In 2017, OCCP's board named Jefferson Smith its new executive director, but acrimony during the hiring process led to resignations of former governor Ted Kulongoski from the board. However, Smith resigned shortly after his appointment. In August 2018, Alejandro Queral became executive director.

== Policy positions ==
The Oregon Center for Public Policy has weighed in on how certain policies (such as welfare assistance programs, taxes, minimum wages, and unemployment benefits) would affect Oregonians. In 2007, The New York Times said OCPP "advocates for lower-income people".

The organization's policy analysts have advocated increases to the state minimum wage, as well as yearly wage increases that are based on the cost of living (which is measured by the Consumer Price Index). The OCPP typically weighs in each year on indexing increases to the state's minimum wage. When an early estimate for the 2011 indexed minimum wage increase (approximately 10-cents) was announced by state Labor Commissioner Brad Avakian in September 2010, the OCPP advocated the increase as a needed boost for the state's poor. The group also pointed out that the wage hike would act as a counterbalance to the coming state tax increase for gas and diesel.

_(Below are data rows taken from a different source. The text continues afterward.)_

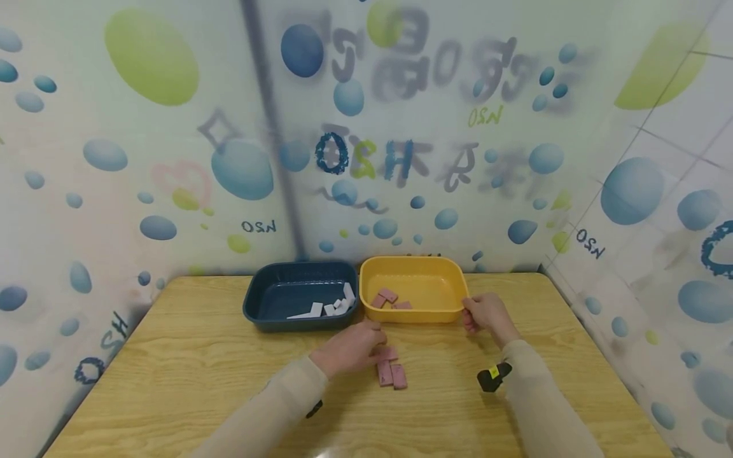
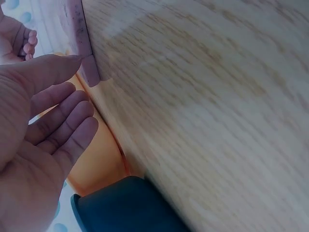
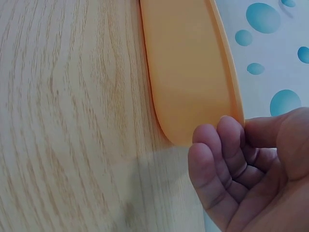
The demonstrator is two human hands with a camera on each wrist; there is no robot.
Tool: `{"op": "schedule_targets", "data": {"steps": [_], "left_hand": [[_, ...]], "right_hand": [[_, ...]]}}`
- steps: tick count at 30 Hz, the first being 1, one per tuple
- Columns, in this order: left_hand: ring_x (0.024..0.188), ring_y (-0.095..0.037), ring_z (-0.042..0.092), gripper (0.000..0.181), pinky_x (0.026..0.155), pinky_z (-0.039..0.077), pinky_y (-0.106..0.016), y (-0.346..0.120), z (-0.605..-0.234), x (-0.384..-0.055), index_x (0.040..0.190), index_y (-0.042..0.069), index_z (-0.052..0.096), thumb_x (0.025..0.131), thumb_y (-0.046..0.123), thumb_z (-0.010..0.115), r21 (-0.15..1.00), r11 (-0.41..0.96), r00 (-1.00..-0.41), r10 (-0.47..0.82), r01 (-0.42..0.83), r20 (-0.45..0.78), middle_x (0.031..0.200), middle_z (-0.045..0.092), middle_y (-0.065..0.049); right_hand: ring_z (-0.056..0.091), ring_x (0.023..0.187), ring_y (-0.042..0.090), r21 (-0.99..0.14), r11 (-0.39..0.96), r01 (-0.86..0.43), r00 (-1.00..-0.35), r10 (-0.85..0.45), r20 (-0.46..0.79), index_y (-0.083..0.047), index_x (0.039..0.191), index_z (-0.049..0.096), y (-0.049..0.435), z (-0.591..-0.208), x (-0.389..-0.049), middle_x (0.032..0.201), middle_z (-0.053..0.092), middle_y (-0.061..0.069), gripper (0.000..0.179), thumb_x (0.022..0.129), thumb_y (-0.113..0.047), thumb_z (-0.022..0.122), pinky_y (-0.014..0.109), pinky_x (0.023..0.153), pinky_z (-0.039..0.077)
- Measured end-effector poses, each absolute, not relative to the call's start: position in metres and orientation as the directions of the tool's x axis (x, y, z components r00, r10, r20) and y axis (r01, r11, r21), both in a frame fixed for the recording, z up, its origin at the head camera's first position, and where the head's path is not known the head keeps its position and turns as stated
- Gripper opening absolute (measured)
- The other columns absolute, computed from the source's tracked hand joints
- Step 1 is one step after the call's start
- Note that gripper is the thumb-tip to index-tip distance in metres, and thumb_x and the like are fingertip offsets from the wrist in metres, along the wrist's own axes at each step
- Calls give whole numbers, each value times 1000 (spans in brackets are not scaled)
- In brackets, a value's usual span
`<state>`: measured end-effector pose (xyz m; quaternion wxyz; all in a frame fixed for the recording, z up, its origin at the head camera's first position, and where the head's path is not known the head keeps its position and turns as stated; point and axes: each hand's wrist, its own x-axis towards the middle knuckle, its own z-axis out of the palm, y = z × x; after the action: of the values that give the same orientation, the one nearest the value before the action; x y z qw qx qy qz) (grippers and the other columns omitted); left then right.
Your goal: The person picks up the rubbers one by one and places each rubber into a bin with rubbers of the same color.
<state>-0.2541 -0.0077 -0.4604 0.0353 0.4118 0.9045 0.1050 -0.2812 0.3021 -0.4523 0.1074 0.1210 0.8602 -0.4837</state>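
Three small pink rectangular blocks (image 1: 399,376) lie close together on the wooden table, one partly behind my left hand (image 1: 352,348). In the left wrist view, the thumb (image 2: 60,70) reaches the edge of a pink block (image 2: 90,72), and the other fingers are loosely bent with nothing between them. My right hand (image 1: 485,313) pinches the near right corner of the yellow bin's rim (image 1: 415,316) between thumb and fingers. Seen from the right wrist, the fingertips (image 3: 205,137) curl against the outside of that bin. A few pink blocks (image 1: 388,295) lie inside it.
A dark blue bin (image 1: 303,324) stands directly left of the yellow one, with several white pieces (image 1: 329,310) in its right half. Both bins are near the table's back edge, close to a wall (image 1: 366,216) covered in printed bubbles. Another patterned wall (image 1: 658,267) borders the right side.
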Motion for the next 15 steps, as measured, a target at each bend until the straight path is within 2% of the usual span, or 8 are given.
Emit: {"op": "schedule_targets", "data": {"steps": [9,15], "left_hand": [[75,-6,49,7,69,46,-19,-9,-463,-255,92,14,73,98,19,74,227,634,-656,754,740,31,86,58,4],[72,-6,48,11,67,44,-19,-8,-464,-257,87,15,71,98,16,73,212,629,-649,760,748,35,83,57,4]], "right_hand": [[57,61,16,-799,524,294,-953,95,-288,10,95,62,302,-451,-281,70,59,5,35,110,-17,45,29,62,57],[57,61,15,-800,525,291,-954,96,-285,10,95,62,301,-450,-280,70,59,5,34,109,-16,45,29,62,57]]}}
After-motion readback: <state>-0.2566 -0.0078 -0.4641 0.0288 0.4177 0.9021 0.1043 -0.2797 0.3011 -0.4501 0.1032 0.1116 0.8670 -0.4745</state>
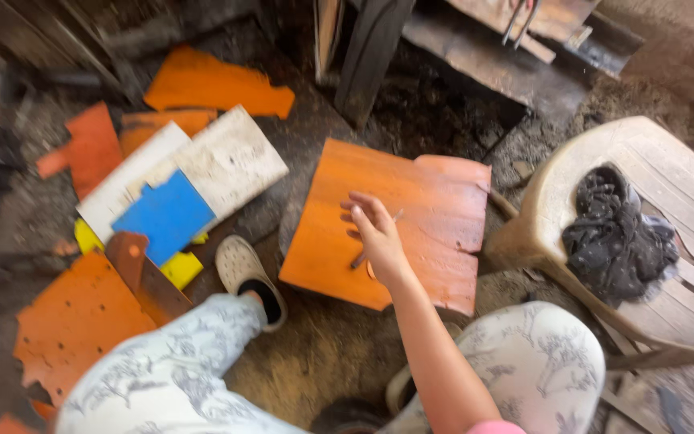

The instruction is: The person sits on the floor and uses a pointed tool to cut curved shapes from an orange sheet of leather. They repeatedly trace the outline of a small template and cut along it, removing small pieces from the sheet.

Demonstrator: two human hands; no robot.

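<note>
Probably stiff, light and brittle at its torn rim, the orange sheet (395,233) flat on dirt beside a pale chair (668,185), best taken by an edge, right hand (375,237) on top, fingers loosely spread around a thin stick (377,239).

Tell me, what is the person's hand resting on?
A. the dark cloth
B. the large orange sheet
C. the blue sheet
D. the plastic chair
B: the right hand lies on the large orange sheet in the middle of the floor, with a thin stick-like thing under its fingers; the blue sheet is off to the left, and the chair with the dark cloth stands to the right.
</note>
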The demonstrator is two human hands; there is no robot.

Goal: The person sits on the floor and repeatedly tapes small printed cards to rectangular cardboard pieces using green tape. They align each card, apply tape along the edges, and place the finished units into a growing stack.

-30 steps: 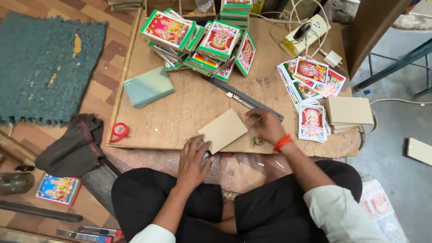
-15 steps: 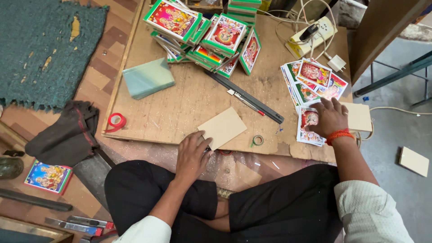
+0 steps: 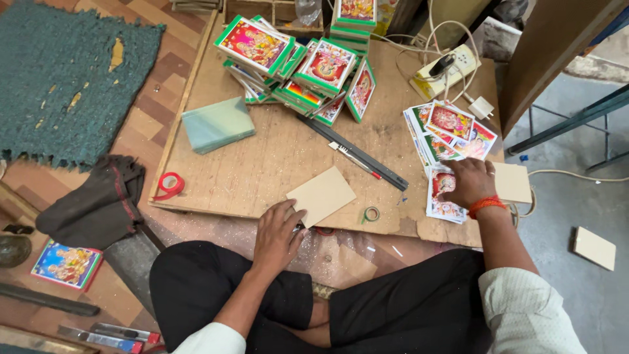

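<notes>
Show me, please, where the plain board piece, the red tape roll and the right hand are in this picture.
plain board piece [image 3: 322,195], head view, middle of its bare face.
red tape roll [image 3: 170,184], head view, on its red ring.
right hand [image 3: 466,182], head view, back of the hand, resting on printed pictures.

1. The near corner of the plain board is covered by the left hand.
2. Part of the printed picture at the plywood sheet's right edge is hidden under the right hand.
3. The stack of framed pictures is cut off by the top edge.
4. The small ring is too small to be identified.
</notes>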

The OCPP has also contributed to debate about Oregon's state budget and suggested tax increases as a way to help plug budget deficits. In January 2010, state voters in Oregon approved two ballot proposals, Measure 66 and Measure 67, that raised taxes on businesses (that make at least $250,000 per year) and households (that make at least $125,000 per year). The OCPP had pushed for these tax increases and said the campaign in Oregon was "a template" for other states that were also considering a number of tax increases.

The group has urged the Oregon state legislature to improve the state Earned Income Tax Credit (EITC) to help provide tax relief to the state's low-income workers, families, and children. It affiliates with the Center on Budget and Policy Priorities.

The Oregon Center for Public Policy has been described as "a liberal think tank" by the Oregonian. However, the Oregon Center for Public Policy describes itself as "a nonpartisan think tank."